Task details
Only the lines from the top of the data through the line containing "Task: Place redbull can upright" should be duplicated, exactly as they appear.

Provided entries
★ ★ ★ ★ ★ ★ ★

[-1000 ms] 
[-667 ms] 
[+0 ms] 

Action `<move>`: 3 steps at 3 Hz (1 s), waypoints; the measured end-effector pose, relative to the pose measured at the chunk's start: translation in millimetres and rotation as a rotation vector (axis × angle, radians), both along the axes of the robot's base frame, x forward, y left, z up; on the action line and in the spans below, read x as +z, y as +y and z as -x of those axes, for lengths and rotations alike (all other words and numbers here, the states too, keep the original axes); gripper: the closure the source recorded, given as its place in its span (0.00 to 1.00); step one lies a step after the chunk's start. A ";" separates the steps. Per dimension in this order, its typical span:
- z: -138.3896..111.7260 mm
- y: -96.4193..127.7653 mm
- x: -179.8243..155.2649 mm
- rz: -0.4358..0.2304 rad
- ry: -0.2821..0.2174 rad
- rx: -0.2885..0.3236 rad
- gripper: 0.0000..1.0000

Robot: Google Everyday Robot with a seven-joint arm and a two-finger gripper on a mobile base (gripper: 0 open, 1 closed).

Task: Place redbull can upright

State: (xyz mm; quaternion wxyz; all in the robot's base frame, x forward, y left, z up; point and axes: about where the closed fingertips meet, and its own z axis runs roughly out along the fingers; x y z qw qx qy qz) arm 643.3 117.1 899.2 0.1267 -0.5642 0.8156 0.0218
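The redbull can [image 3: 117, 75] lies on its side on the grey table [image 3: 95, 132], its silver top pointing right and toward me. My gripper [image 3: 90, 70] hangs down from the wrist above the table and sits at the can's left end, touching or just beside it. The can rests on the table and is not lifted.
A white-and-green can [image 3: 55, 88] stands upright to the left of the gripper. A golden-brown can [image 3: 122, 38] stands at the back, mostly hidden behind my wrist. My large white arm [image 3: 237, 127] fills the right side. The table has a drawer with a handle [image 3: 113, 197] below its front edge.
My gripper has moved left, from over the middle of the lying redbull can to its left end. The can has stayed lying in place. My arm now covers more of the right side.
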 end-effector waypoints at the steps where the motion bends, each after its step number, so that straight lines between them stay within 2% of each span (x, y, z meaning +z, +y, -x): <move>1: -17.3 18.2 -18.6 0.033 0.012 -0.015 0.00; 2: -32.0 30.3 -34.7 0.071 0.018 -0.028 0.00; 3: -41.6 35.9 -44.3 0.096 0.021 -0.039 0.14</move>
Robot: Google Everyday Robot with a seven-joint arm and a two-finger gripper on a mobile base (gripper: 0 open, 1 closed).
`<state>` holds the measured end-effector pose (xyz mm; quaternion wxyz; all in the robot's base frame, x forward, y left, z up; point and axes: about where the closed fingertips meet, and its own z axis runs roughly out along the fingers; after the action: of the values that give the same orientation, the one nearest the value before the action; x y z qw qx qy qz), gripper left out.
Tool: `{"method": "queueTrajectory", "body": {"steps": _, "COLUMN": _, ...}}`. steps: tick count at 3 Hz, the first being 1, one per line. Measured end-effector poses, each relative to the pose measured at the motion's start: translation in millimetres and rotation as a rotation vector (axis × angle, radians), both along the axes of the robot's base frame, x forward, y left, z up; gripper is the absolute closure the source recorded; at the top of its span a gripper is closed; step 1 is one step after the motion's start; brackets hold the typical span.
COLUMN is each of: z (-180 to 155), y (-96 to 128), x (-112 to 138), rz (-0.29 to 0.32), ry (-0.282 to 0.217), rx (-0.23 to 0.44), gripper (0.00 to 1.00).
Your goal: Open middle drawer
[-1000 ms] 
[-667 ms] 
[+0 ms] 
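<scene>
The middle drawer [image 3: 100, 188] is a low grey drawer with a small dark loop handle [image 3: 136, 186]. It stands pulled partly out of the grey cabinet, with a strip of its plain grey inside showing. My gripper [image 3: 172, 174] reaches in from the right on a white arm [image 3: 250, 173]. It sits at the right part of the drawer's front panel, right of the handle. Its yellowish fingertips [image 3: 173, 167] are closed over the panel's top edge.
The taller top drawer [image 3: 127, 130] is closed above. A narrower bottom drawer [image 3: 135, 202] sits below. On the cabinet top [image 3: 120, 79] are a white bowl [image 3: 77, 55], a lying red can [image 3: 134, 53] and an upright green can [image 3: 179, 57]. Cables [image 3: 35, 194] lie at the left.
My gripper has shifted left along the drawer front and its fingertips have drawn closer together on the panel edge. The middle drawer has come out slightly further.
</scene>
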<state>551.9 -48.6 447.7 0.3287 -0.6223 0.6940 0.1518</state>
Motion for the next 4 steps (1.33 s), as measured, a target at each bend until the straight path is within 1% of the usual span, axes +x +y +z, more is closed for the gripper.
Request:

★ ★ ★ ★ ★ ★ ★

Worked solution
[-1000 ms] 
[-667 ms] 
[+0 ms] 

Action `<move>`: 3 steps at 3 Hz (1 s), waypoints; the measured end-effector pose, relative to the pose measured at the chunk's start: translation in millimetres and rotation as a rotation vector (axis × angle, radians), both along the axes of the robot's base frame, x forward, y left, z up; on the action line and in the spans below, read x as +z, y as +y and z as -x of those axes, for lengths and rotations alike (all other words and numbers here, the states too, keep the original axes); gripper: the closure the source recorded, given as its place in its span (0.00 to 1.00); step one lies a step after the chunk's start. A ";" separates the steps. Per dimension in this order, its typical span:
- z: -138.3896..111.7260 mm
- y: -96.4193..127.7653 mm
- x: -179.8243..155.2649 mm
- rz: -0.4358..0.2304 rad
- ry: -0.2821..0.2174 rad
- rx: -0.2885..0.3236 rad
- gripper: 0.0000..1.0000

Robot: Google Everyday Robot with a seven-joint arm and a two-finger gripper on a mobile base (gripper: 0 open, 1 closed).

Task: Place redbull can upright

No more work is required for the exercise.